[What is being asked]
Where the line with "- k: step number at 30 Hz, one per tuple" appears below, start writing out lines exactly, and finish with the line with "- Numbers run", which is included; write out nothing else.
::: Data for review
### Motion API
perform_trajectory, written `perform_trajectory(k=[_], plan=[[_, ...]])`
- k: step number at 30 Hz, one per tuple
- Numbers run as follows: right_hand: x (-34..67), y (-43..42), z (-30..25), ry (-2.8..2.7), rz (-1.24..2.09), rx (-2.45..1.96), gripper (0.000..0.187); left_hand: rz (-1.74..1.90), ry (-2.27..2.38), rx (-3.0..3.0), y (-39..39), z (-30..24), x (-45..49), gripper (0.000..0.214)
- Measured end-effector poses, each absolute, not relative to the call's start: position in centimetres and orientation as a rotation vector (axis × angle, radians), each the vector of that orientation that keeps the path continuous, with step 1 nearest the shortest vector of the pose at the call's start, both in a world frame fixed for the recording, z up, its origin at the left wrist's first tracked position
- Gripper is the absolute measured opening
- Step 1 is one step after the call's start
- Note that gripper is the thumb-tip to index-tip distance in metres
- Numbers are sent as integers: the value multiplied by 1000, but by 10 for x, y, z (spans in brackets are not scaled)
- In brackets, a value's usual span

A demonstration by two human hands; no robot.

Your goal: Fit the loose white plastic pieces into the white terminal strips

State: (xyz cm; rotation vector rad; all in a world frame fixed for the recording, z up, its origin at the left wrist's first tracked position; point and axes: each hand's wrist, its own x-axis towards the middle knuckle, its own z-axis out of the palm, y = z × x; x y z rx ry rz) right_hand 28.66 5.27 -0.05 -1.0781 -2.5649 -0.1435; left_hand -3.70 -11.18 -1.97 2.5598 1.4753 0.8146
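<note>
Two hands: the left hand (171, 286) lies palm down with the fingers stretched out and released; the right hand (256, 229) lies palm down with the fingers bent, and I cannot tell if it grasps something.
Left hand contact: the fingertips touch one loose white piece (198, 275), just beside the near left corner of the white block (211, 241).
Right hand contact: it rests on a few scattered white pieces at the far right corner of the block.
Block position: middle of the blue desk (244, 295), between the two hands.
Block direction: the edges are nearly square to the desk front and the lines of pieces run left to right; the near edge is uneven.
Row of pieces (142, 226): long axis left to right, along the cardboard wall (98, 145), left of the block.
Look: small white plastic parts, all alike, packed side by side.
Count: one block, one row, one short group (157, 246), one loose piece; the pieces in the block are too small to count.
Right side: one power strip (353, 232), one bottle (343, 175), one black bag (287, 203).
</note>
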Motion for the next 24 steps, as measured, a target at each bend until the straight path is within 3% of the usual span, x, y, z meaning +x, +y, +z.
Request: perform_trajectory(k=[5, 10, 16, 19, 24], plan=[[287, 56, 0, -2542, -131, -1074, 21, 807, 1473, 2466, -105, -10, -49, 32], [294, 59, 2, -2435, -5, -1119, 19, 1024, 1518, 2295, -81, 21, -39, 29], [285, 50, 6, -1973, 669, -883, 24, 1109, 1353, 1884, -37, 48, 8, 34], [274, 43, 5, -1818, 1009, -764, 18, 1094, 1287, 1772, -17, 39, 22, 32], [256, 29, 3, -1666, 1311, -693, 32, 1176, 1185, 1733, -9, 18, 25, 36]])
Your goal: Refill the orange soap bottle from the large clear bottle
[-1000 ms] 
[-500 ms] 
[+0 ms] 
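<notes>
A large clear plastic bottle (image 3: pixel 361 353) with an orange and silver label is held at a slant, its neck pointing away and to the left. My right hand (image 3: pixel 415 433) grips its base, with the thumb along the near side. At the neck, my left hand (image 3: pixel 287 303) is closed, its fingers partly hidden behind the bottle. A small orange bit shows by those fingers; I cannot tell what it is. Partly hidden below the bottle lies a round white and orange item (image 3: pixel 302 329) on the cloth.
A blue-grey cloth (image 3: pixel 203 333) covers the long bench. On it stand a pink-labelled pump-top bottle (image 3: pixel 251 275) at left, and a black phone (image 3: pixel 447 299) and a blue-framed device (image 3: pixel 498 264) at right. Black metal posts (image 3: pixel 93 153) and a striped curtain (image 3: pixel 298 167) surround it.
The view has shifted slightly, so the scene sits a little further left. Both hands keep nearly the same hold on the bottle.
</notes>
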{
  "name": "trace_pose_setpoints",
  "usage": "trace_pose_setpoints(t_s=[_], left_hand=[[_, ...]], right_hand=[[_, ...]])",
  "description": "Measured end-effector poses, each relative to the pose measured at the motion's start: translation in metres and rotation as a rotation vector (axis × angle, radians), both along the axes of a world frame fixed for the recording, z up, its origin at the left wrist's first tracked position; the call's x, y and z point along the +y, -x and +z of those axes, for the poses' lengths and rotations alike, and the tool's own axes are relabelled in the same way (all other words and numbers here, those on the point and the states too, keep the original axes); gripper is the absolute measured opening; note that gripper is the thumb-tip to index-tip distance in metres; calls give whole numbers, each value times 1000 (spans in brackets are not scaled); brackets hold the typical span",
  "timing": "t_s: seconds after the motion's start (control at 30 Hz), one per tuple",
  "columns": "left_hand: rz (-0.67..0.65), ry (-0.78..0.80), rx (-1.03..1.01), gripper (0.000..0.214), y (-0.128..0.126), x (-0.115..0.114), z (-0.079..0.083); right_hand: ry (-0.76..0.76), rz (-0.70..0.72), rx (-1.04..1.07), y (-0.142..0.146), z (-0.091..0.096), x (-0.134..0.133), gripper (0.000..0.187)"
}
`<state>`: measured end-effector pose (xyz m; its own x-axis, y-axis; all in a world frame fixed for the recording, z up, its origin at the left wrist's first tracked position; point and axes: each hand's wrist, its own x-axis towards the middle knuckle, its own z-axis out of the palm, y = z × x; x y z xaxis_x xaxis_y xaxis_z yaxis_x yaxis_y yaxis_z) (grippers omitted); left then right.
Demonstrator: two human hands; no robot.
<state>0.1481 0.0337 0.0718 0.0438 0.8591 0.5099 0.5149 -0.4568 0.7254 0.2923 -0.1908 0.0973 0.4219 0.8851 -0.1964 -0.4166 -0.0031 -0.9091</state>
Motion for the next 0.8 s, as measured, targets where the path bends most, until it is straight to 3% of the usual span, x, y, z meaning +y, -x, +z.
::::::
[Answer for the task]
- k: step number at 30 Hz, one per tuple
- Numbers run as follows: right_hand: x (-34..67), y (-43..42), z (-30..25), ry (-2.8..2.7), rz (-1.24..2.09), rx (-2.45..1.96), gripper (0.000..0.187); left_hand: rz (-1.74..1.90), ry (-2.27..2.38), rx (-3.0..3.0), y (-39..39), z (-30..24), x (-45..49), gripper (0.000..0.214)

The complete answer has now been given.